TASK> From the entries that follow, copy each line in which "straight" appears.

####################

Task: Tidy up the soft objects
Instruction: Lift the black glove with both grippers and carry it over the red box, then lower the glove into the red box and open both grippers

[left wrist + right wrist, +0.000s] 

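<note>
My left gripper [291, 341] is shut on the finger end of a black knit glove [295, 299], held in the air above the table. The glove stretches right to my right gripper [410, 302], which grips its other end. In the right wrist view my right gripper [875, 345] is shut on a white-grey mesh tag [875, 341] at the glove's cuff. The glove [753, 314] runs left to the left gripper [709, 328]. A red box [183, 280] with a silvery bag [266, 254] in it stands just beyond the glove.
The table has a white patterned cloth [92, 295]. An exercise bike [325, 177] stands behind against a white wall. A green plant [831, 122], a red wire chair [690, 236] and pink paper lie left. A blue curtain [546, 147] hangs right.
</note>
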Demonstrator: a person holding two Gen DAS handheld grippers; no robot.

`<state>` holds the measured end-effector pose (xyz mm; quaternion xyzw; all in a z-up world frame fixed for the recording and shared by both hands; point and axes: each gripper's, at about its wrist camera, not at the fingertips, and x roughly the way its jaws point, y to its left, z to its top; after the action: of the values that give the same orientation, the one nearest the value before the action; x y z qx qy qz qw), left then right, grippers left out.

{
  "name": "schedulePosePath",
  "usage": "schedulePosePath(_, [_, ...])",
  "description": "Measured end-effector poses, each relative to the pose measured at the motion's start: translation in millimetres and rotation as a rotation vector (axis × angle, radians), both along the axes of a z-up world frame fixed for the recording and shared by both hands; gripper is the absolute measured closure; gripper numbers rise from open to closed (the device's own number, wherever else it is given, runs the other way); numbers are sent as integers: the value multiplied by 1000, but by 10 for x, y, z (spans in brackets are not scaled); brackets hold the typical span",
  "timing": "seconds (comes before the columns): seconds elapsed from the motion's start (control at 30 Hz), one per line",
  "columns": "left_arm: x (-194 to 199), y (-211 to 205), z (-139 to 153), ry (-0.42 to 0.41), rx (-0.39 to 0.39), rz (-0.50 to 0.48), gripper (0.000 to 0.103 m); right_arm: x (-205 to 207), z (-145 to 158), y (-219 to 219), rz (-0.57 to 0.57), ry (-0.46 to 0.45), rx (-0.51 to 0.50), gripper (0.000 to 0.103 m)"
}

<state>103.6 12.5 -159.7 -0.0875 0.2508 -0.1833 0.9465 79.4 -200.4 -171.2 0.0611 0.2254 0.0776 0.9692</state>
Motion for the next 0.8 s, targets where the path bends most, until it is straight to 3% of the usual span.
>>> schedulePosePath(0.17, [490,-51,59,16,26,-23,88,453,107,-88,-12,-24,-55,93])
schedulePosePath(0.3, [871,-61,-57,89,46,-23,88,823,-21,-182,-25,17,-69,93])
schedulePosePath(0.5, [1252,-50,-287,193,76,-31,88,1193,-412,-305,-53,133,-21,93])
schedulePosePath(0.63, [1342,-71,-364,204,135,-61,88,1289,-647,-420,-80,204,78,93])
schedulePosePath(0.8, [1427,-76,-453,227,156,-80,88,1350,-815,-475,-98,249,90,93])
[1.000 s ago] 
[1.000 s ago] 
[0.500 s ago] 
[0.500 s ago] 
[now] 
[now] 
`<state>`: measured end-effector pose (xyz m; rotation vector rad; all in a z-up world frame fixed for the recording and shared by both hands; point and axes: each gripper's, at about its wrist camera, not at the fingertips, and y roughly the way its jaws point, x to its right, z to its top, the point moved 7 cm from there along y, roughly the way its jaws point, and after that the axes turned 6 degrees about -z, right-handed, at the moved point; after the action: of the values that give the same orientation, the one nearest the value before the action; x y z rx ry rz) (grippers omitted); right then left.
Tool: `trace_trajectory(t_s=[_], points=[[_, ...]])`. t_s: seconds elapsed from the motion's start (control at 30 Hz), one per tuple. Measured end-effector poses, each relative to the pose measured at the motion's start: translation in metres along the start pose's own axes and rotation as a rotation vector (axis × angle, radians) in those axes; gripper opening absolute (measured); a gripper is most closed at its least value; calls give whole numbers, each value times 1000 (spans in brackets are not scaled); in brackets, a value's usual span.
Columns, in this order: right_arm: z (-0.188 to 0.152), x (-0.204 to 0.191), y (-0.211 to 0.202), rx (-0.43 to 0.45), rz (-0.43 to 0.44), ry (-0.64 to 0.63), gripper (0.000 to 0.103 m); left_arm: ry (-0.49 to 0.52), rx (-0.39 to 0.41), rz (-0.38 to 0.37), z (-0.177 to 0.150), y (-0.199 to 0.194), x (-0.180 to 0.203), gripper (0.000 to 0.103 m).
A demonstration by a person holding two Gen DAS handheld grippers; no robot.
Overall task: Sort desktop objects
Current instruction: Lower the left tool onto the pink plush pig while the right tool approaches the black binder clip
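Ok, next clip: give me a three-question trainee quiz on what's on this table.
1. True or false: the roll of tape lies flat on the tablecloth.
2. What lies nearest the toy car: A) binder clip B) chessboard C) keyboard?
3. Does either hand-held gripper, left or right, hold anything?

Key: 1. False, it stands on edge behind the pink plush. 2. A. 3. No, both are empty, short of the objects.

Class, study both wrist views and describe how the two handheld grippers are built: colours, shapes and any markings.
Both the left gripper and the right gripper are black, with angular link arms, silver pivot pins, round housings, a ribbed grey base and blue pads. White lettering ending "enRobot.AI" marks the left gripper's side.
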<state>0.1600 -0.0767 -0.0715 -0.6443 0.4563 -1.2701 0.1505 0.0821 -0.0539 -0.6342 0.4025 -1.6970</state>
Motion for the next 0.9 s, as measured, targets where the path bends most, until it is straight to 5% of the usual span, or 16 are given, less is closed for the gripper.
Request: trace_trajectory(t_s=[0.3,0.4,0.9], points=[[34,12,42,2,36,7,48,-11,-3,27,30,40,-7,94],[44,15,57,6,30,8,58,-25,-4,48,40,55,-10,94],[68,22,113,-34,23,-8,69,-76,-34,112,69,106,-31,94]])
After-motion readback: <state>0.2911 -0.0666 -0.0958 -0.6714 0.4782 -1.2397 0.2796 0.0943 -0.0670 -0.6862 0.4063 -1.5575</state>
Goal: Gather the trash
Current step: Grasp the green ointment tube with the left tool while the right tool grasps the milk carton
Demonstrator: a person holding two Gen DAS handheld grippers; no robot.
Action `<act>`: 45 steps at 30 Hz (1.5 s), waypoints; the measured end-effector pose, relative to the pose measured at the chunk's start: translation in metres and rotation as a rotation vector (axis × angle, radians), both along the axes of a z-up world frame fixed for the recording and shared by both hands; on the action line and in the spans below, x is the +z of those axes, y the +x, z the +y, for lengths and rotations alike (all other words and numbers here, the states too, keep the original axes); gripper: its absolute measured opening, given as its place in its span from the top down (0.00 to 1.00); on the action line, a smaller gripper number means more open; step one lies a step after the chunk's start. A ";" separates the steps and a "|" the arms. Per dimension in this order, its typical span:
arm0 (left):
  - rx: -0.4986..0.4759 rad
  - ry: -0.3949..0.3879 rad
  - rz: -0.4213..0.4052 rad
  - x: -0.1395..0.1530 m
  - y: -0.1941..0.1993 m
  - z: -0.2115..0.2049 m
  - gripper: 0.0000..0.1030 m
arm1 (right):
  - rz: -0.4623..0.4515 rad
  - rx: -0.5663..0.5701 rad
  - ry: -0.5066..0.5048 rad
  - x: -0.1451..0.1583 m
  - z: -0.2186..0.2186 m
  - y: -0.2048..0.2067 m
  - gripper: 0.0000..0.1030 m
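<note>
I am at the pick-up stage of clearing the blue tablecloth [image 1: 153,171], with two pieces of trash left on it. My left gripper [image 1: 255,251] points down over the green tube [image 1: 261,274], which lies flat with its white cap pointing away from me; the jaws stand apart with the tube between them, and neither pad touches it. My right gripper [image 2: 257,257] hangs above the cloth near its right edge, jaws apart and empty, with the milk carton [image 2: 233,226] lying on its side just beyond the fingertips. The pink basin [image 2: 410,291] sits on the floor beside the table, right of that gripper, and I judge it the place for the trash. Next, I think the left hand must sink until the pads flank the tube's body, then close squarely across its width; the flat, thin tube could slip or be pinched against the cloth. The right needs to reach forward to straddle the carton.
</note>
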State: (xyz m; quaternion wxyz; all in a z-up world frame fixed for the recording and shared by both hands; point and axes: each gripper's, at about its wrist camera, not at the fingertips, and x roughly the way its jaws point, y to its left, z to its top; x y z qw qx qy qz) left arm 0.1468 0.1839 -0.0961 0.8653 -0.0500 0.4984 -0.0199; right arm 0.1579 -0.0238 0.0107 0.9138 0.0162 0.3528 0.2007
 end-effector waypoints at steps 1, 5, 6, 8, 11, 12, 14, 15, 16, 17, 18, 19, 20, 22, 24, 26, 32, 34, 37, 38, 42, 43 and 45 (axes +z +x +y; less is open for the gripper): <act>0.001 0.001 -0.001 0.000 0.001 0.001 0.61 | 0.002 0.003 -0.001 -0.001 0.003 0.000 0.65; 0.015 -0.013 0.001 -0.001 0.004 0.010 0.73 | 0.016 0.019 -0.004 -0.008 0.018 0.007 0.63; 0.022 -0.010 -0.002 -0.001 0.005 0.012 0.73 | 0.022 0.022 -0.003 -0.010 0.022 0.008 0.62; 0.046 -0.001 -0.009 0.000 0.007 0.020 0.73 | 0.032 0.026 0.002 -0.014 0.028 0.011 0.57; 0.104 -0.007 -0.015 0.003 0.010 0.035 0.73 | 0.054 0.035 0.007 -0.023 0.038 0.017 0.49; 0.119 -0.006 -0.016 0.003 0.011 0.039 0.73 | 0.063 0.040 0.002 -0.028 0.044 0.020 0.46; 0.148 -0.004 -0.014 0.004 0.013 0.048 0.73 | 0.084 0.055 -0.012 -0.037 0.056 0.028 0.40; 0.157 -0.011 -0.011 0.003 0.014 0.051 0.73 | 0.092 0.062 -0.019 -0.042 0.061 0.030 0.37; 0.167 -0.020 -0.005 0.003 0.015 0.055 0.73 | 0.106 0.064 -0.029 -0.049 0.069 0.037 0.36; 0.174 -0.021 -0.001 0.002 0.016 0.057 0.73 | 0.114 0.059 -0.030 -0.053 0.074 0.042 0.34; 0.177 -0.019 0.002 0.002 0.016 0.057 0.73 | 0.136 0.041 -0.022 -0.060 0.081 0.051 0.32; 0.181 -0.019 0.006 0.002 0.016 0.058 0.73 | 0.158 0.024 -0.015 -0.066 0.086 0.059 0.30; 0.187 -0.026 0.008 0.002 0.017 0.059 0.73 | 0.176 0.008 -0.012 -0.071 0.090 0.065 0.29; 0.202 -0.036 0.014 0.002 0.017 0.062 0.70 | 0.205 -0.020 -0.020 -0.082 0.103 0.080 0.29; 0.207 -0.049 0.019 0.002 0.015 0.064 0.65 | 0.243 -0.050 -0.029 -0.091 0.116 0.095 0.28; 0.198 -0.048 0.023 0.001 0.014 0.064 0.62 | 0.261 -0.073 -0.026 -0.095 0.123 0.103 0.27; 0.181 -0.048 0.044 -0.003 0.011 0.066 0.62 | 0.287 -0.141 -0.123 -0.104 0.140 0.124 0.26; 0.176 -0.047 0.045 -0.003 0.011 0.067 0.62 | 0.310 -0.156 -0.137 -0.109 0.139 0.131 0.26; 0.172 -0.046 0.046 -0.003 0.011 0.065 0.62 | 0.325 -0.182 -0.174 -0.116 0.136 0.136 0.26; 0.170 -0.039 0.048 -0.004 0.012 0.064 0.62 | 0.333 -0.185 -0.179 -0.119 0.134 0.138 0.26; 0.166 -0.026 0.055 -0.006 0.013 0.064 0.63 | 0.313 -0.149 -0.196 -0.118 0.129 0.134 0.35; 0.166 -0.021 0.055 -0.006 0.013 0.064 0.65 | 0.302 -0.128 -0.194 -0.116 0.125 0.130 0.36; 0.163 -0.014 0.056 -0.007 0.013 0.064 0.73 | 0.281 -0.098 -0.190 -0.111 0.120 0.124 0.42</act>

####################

PROBLEM SOLUTION>
Motion for the next 0.8 s, targets where the path bends most, until it is straight to 3% of the usual span.
Motion for the next 0.9 s, as measured, targets where the path bends most, until it is straight to 5% of the usual span, or 16 are given, less is closed for the gripper.

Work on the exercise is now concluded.